Data supplied Start Marker
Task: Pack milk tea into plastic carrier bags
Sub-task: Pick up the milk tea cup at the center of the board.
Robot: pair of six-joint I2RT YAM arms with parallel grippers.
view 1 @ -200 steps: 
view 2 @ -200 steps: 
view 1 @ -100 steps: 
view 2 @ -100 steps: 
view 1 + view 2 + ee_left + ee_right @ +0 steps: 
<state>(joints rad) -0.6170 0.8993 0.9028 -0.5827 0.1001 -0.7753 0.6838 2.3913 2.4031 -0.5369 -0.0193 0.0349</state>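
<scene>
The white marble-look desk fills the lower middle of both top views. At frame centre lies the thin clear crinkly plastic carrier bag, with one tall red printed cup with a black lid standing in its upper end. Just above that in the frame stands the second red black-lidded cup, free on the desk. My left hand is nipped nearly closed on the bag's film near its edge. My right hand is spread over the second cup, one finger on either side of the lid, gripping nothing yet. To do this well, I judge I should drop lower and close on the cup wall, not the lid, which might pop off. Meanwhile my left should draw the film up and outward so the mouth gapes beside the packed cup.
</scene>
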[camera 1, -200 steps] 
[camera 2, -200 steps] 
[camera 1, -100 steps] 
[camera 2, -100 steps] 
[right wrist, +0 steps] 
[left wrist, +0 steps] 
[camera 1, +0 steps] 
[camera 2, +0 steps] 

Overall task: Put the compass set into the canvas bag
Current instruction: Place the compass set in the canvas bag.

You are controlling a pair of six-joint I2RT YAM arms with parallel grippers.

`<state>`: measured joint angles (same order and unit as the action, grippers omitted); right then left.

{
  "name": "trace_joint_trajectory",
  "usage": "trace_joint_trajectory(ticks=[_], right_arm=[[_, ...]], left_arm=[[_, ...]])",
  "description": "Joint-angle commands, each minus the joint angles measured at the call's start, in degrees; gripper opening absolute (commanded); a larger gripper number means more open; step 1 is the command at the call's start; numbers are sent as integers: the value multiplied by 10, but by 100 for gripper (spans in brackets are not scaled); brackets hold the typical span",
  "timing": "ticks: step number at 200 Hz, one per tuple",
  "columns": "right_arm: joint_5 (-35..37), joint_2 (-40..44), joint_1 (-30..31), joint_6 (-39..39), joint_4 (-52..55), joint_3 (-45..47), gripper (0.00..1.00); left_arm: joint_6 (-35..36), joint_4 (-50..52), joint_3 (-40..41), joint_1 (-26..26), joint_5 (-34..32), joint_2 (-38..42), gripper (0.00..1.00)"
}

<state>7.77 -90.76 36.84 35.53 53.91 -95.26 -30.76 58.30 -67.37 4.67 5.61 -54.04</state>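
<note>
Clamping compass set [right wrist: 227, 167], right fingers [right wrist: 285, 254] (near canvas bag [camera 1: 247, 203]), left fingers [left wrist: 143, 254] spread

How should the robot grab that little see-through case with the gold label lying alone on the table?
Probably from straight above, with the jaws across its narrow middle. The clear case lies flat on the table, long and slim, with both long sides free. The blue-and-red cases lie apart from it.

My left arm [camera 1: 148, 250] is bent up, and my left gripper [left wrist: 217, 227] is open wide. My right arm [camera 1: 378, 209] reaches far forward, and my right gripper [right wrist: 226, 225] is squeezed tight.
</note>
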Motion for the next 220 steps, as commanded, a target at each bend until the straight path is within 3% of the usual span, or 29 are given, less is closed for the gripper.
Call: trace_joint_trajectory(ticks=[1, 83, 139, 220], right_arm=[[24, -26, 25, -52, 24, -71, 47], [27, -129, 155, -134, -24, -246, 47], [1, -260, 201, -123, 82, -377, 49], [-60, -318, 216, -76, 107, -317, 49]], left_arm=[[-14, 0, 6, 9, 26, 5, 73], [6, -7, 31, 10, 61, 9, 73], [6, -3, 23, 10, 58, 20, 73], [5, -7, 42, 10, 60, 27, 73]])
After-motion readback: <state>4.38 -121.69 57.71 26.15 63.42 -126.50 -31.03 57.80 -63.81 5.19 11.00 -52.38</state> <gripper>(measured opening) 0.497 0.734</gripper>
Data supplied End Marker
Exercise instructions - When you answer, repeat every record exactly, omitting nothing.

Response for this exercise -
Task: Pack milk tea into plastic carrier bags
Sub-task: Pick up the milk tea cup at the center of the board.
Robot: pair of six-joint I2RT YAM arms with parallel grippers.
view 1 @ -200 steps: 
view 2 @ -200 steps: 
view 1 @ -100 steps: 
view 2 @ -100 steps: 
view 1 + view 2 + ee_left + ee_right @ +0 steps: 
<state>(joints rad) -0.6170 0.8993 0.9028 -0.5827 0.1001 -0.7753 0.6838 2.3913 2.4031 -0.5369 -0.0193 0.0349</state>
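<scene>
The white marble-look desk fills the lower middle of both top views. At frame centre lies the thin clear crinkly plastic carrier bag, with one tall red printed cup with a black lid standing in its upper end. Just above that in the frame stands the second red black-lidded cup, free on the desk. My left hand is nipped nearly closed on the bag's film near its edge. My right hand is spread over the second cup, one finger on either side of the lid, gripping nothing yet. To do this well, I judge I should drop lower and close on the cup wall, not the lid, which might pop off. Meanwhile my left should draw the film up and outward so the mouth gapes beside the packed cup.
</scene>
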[camera 1, -200 steps] 
[camera 2, -200 steps] 
[camera 1, -100 steps] 
[camera 2, -100 steps] 
[right wrist, +0 steps] 
[left wrist, +0 steps] 
[camera 1, +0 steps] 
[camera 2, +0 steps] 

Overall task: Put the compass set into the canvas bag
Current instruction: Place the compass set in the canvas bag.

You are controlling a pair of six-joint I2RT YAM arms with parallel grippers.

`<state>`: measured joint angles (same order and unit as the action, grippers omitted); right then left.

{
  "name": "trace_joint_trajectory",
  "usage": "trace_joint_trajectory(ticks=[_], right_arm=[[_, ...]], left_arm=[[_, ...]])",
  "description": "Joint-angle commands, each minus the joint angles measured at the call's start, in degrees; gripper opening absolute (commanded); a larger gripper number means more open; step 1 is the command at the call's start; numbers are sent as integers: the value multiplied by 10, but by 100 for gripper (spans in brackets are not scaled); brackets hold the typical span",
  "timing": "ticks: step number at 200 Hz, one per tuple",
  "columns": "right_arm: joint_5 (-35..37), joint_2 (-40..44), joint_1 (-30..31), joint_6 (-39..39), joint_4 (-52..55), joint_3 (-45..47), gripper (0.00..1.00); left_arm: joint_6 (-35..36), joint_4 (-50..52), joint_3 (-40..41), joint_1 (-26..26), joint_5 (-34..32), joint_2 (-38..42), gripper (0.00..1.00)"
}

<state>7.77 -90.76 36.84 35.53 53.91 -95.26 -30.76 58.30 -67.37 4.67 5.61 -54.04</state>
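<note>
Clamping compass set [right wrist: 227, 167], right fingers [right wrist: 285, 254] (near canvas bag [camera 1: 247, 203]), left fingers [left wrist: 143, 254] spread

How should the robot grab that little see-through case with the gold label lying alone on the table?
Probably from straight above, with the jaws across its narrow middle. The clear case lies flat on the table, long and slim, with both long sides free. The blue-and-red cases lie apart from it.

My left arm [camera 1: 148, 250] is bent up, and my left gripper [left wrist: 217, 227] is open wide. My right arm [camera 1: 378, 209] reaches far forward, and my right gripper [right wrist: 226, 225] is squeezed tight.
</note>
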Motion for the next 220 steps, as commanded, a target at each bend until the straight path is within 3% of the usual span, or 29 are given, less is closed for the gripper.
Call: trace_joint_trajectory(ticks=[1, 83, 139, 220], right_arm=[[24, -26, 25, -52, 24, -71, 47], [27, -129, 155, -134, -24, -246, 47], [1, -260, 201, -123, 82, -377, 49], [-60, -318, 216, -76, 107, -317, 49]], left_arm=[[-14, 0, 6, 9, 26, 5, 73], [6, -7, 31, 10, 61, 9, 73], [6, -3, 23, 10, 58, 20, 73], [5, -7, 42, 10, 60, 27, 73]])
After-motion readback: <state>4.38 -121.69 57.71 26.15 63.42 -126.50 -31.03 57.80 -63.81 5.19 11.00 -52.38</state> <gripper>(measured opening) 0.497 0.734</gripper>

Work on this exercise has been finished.